Tools & Methods 003 - Innovation Sectors

Sometimes we use existing tools, sometimes we create tools and sometimes we modify tools. In this case I will be talking about the latter.

A few months ago I was working with Mike Hruska of Problem Solutions http://www.problemsolutions.net to design a new division of a B2B software company. I had a few of my own tools but Mike asked me to include a tool he had been developing called Innovation Building Blocks. This tool is based on the seminal work Ten Types of Innovation http://www.amazon.com/Ten-Types-Innovation-Discipline-Breakthroughs/dp/1118504240/ref=sr_1_1?s=books&ie=UTF8&qid=1444668956&sr=1-1&keywords=ten+types+of+innovation by Larry Keeley of the Doblin Group. The goal is to get a company to look at all facets of their company in order to find innovation. I have always liked it because it reduces a company’s belief that all innovation comes from technology.

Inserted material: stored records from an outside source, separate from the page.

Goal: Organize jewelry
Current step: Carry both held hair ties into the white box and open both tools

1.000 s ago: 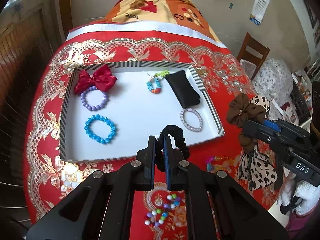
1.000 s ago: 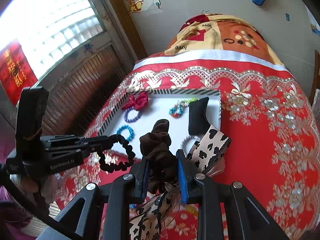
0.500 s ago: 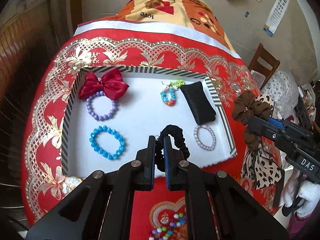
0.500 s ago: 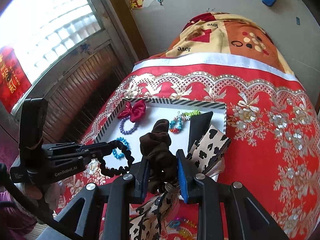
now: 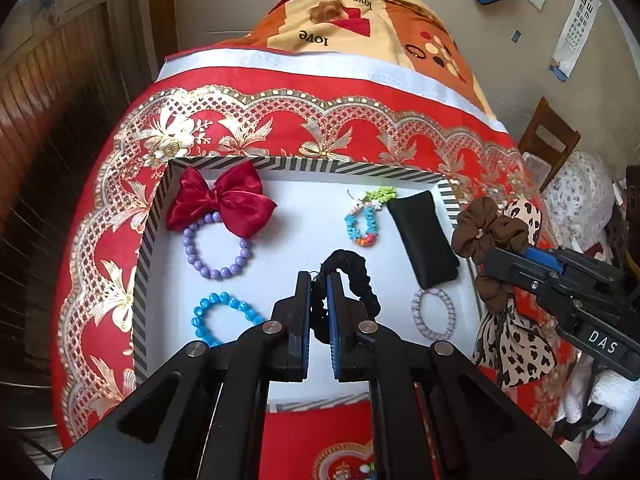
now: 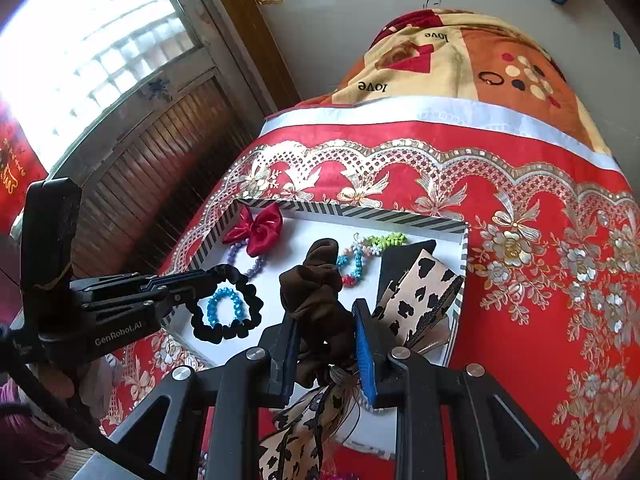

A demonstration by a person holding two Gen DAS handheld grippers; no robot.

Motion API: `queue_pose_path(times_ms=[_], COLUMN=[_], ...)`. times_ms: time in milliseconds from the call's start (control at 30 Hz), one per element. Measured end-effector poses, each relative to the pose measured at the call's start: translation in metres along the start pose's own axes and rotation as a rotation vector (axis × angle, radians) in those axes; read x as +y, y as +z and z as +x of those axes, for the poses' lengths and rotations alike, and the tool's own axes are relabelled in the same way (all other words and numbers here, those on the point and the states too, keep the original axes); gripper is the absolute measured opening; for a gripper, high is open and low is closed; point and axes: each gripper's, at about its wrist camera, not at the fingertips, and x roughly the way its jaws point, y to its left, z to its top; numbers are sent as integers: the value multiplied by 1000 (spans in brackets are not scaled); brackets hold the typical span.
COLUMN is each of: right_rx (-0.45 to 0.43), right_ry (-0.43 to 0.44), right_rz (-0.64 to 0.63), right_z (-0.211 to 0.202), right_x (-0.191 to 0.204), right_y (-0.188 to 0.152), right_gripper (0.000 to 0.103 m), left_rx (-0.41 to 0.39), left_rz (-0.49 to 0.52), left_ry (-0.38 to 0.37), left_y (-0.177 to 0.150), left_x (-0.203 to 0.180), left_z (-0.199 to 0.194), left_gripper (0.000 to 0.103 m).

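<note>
A white tray with a striped rim (image 5: 304, 164) lies on the red cloth. In it are a red bow (image 5: 222, 200), a purple bead bracelet (image 5: 218, 256), a blue bead bracelet (image 5: 224, 316), a multicoloured bracelet (image 5: 364, 220), a black pouch (image 5: 424, 236) and a pale chain bracelet (image 5: 434, 314). My left gripper (image 5: 319, 280) is shut on a black scrunchie (image 5: 360, 280) above the tray's middle. My right gripper (image 6: 324, 320) is shut on a brown scrunchie (image 6: 316, 280) with a leopard-print ribbon (image 6: 420, 288), over the tray's right edge.
The red and gold cloth (image 5: 360, 120) covers a table with a patterned blanket (image 5: 360, 28) behind. A wooden chair (image 5: 548, 140) stands at the right. Wooden shutters (image 6: 160, 140) and a window are on the left. Loose beads (image 5: 366, 468) lie near the front edge.
Both grippers have moved forward over the tray with their scrunchies held. The tray now looks larger and nearer in both views.
</note>
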Motion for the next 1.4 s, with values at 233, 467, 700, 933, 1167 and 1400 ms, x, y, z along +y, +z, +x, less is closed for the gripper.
queue_pose_path(times_ms=[233,467,700,933,1167,1400], right_rx=[26,57,80,128,169,174], right_ry=[17,28,39,40,47,63], right_rz=[-7,-8,28,59,87,105], right_z=[21,40,58,87,108,111], right_x=[-3,-4,-12,-17,-24,-25], right_y=[12,17,17,15,8,8], right_gripper=[24,24,24,24,24,37], left_rx=[21,37,66,100,107,96], left_rz=[-8,-28,-65,-98,-116,-121], left_ry=[17,20,16,28,56,66], left_y=[3,4,8,8,11,10], left_x=[2,5,12,21,30,33], left_z=[13,23,42,62,74,78], left_gripper=[6,6,6,6,6,8])
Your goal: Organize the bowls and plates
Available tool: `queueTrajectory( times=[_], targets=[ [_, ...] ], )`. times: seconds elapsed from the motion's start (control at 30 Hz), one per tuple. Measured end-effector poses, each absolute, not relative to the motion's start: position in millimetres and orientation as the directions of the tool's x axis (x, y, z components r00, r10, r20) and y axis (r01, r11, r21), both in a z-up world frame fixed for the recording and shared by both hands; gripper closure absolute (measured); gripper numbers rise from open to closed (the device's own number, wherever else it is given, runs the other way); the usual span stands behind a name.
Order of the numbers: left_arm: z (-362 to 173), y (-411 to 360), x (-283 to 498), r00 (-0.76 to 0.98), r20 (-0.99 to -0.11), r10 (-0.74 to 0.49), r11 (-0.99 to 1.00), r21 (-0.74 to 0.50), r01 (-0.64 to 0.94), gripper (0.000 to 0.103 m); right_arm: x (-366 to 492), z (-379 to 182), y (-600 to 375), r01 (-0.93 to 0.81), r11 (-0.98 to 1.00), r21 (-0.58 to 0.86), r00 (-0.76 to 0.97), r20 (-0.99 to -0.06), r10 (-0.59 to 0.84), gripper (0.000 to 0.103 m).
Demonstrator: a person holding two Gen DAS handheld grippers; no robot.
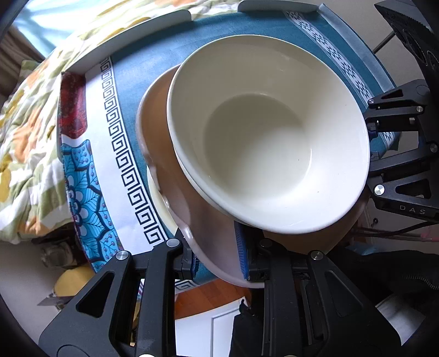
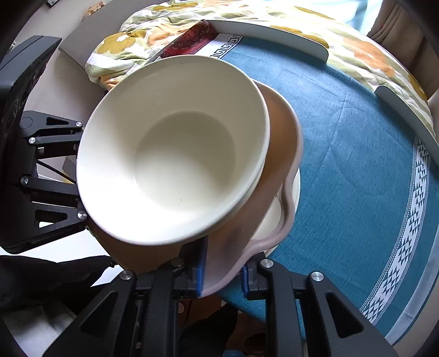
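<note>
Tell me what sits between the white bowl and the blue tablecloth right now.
The brown wavy-rimmed plate carries the white bowl, with a cream dish under its rim above the tablecloth; the right wrist view shows it best.

The right tongs [image 2: 222,274] reach in from six o'clock, their blue pads [image 2: 201,270] clamped on the near rim of a tan plate with a wavy pale edge [image 2: 282,153]. A cream bowl [image 2: 175,153] sits on that plate, filling the centre and leaning toward nine o'clock. Under the plate's edge, at about four o'clock of the bowl, a sliver of a white dish [image 2: 274,217] shows. At nine o'clock the left tongs [image 2: 55,175] meet the plate's far side; their grip is hidden behind the bowl. The worktop [image 2: 356,164] wears a teal cloth with a white patterned border at three to four o'clock. A floral quilt [image 2: 170,24] lies at twelve o'clock.
</note>
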State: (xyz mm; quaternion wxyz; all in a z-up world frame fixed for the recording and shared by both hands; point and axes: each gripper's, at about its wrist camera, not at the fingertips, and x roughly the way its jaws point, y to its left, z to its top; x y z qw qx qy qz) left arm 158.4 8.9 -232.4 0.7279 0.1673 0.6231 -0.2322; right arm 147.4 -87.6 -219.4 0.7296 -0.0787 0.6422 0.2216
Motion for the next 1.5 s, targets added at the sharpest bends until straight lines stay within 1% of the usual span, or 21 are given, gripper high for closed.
queueTrajectory(
  times=[0.3,0.6,0.8,1.07,1.2,1.37,1.43,1.47,1.5],
  targets=[
    [-242,10,161,0.106,-0.984,-0.143,0.840,-0.064,0.539,0.083,147,-229,-86,-0.408,0.899,0.158,0.090,-0.973,0.211,0.085],
    [-241,8,157,0.112,-0.986,-0.121,0.838,-0.041,0.543,0.083,143,-226,-88,-0.410,0.900,0.145,0.092,-0.976,0.199,0.085],
    [-241,8,159,0.091,-0.989,-0.117,0.848,-0.052,0.527,0.082,146,-225,-85,-0.399,0.909,0.125,0.099,-0.979,0.178,0.084],
    [-235,9,156,0.099,-0.991,-0.094,0.843,-0.026,0.537,0.079,144,-225,-84,-0.392,0.915,0.098,0.105,-0.983,0.150,0.084],
    [-234,8,154,0.106,-0.992,-0.066,0.835,0.003,0.550,0.079,144,-224,-82,-0.391,0.915,0.094,0.093,-0.986,0.141,0.084],
    [-228,10,151,0.107,-0.992,-0.069,0.831,0.002,0.557,0.079,141,-214,-83,-0.374,0.924,0.075,0.088,-0.989,0.116,0.084],
    [-225,11,149,0.111,-0.991,-0.070,0.826,0.004,0.564,0.079,138,-207,-84,-0.371,0.926,0.074,0.097,-0.988,0.118,0.079],
    [-224,11,148,0.113,-0.991,-0.072,0.824,0.005,0.567,0.076,136,-205,-85,-0.368,0.927,0.074,0.102,-0.988,0.119,0.071],
    [-222,11,148,0.117,-0.990,-0.073,0.822,0.007,0.570,0.068,135,-203,-85,-0.366,0.928,0.072,0.104,-0.987,0.118,0.059]
  ],
)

From the book, Mike had developed the below poster:

In the act of using this tool I found that the participants were having a hard time dealing with what they do in the present versus what they might do in the future. I have always found designers can move between the present and past quite easily but it seemed that this was not the case for everyone. There needed to be a way for participants to better organize what they do and what they might be able to do in separate buckets. Based on working with this tool I propose the below:

As you can see, the present situation has its own section as well as what could be. In a typical workshop the poster would look like the below:

I also realized there needed to be a way of bringing the present and future together. There needed to be an easy way to document what would be kept and what would be changed. So as you saw from the previous image I use two different colors of post it notes, blue for the current situation and yellow for what could be. These then move to the final column entitles “What will be”.  A completed poster is below:

I thank Mike for introducing me to his tool and hope he and others find the modifications useful in organizing a comprehensive business design.